What lines in the records below contain the string "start"? Copy every one.
____________
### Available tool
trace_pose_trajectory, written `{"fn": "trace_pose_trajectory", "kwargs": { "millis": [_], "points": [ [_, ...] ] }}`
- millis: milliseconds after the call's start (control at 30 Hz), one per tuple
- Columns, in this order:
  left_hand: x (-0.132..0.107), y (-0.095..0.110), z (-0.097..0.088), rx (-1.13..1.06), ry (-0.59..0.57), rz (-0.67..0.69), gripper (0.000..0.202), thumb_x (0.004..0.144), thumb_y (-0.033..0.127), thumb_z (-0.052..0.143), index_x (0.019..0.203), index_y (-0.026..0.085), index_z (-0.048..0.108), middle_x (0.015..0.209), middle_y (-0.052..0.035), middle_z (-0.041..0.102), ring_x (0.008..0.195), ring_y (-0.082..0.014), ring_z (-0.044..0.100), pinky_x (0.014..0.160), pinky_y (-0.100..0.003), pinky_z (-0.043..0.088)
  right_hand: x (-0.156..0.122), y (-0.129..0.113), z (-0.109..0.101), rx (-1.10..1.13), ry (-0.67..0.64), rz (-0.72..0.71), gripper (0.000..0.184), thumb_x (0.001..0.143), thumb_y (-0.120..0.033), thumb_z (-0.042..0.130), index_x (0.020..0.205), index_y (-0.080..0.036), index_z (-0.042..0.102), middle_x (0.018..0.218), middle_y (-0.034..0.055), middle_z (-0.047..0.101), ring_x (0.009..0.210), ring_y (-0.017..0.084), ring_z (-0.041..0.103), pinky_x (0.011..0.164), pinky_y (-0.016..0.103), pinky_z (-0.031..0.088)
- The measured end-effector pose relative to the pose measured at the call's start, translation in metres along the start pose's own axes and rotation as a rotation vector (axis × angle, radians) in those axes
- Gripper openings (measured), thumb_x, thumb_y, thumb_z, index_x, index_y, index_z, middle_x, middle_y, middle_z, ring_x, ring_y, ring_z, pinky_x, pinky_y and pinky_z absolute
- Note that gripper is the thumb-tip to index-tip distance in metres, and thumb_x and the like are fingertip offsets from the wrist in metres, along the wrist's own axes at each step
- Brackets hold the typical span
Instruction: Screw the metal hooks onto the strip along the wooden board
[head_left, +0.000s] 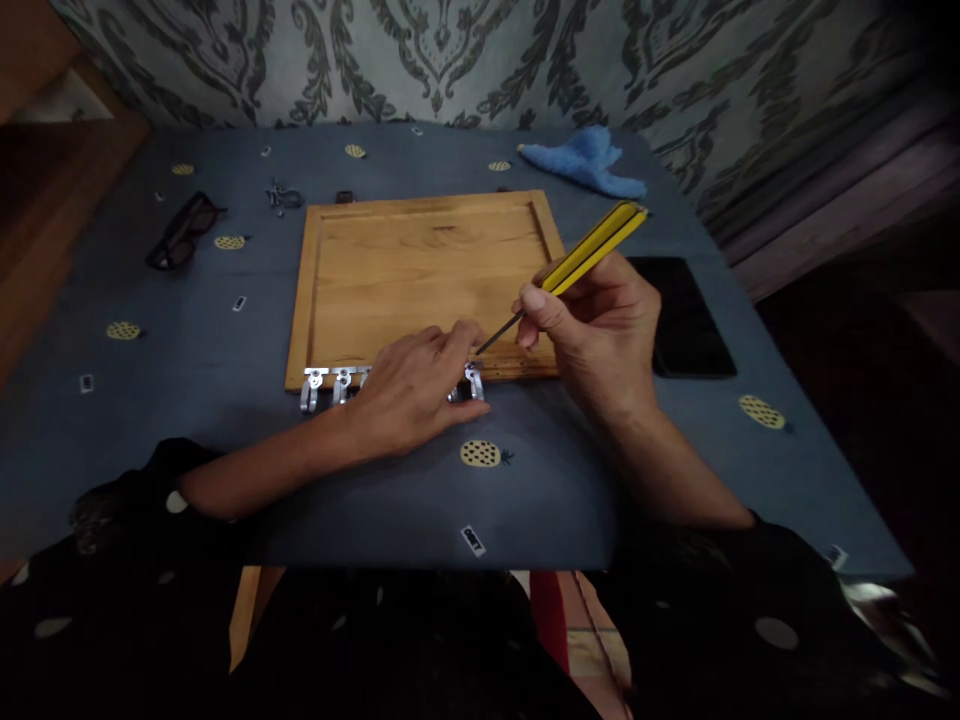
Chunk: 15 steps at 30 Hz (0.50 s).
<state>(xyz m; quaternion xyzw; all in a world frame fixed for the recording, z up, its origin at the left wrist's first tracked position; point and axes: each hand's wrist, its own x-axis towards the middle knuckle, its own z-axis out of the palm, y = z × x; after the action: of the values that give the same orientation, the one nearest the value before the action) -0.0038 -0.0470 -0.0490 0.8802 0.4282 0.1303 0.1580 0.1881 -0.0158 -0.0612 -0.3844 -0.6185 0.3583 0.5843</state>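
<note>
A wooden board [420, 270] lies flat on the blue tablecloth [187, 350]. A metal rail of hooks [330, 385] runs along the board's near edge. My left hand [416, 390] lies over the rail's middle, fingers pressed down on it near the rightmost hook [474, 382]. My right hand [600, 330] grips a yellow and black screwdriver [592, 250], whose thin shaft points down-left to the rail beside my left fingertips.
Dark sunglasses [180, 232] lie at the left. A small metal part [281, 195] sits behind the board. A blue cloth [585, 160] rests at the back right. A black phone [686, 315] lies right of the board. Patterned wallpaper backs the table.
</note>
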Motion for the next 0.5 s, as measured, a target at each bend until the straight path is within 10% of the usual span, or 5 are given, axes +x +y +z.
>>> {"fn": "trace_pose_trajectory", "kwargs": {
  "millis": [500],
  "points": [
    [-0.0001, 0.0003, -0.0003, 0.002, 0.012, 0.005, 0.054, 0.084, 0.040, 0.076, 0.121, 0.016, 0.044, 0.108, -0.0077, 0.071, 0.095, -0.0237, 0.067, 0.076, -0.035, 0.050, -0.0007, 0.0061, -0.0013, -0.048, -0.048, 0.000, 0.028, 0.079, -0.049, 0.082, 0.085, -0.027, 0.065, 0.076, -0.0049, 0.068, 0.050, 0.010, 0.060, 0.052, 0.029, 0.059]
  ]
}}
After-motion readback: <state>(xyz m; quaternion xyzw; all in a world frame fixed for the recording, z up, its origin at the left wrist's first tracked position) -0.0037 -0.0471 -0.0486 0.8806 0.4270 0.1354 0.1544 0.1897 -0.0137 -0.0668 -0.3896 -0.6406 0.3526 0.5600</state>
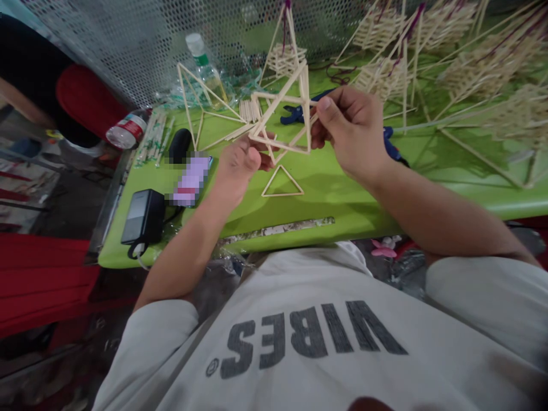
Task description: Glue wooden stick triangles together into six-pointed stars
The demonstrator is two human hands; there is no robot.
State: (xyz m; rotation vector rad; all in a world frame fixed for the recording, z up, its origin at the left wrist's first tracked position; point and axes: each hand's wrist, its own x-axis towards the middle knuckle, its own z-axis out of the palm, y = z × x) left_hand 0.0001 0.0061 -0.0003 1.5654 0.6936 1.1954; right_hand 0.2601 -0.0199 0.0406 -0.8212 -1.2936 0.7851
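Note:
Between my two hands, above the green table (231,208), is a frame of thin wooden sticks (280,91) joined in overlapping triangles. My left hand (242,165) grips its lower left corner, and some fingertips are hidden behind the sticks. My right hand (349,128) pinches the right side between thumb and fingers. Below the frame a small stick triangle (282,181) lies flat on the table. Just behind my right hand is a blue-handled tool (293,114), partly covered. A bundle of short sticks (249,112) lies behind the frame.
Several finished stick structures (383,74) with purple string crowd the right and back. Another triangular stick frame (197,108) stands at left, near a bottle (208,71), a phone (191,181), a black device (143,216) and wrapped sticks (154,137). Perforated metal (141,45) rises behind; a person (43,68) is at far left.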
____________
## WRITTEN SOLUTION
- millis: milliseconds after the call's start (control at 30 Hz), one per tuple
- The measured end-effector pose relative to the pose measured at the call's start, translation in metres along the start pose's own axes and rotation as a rotation vector (axis × angle, radians) in those axes

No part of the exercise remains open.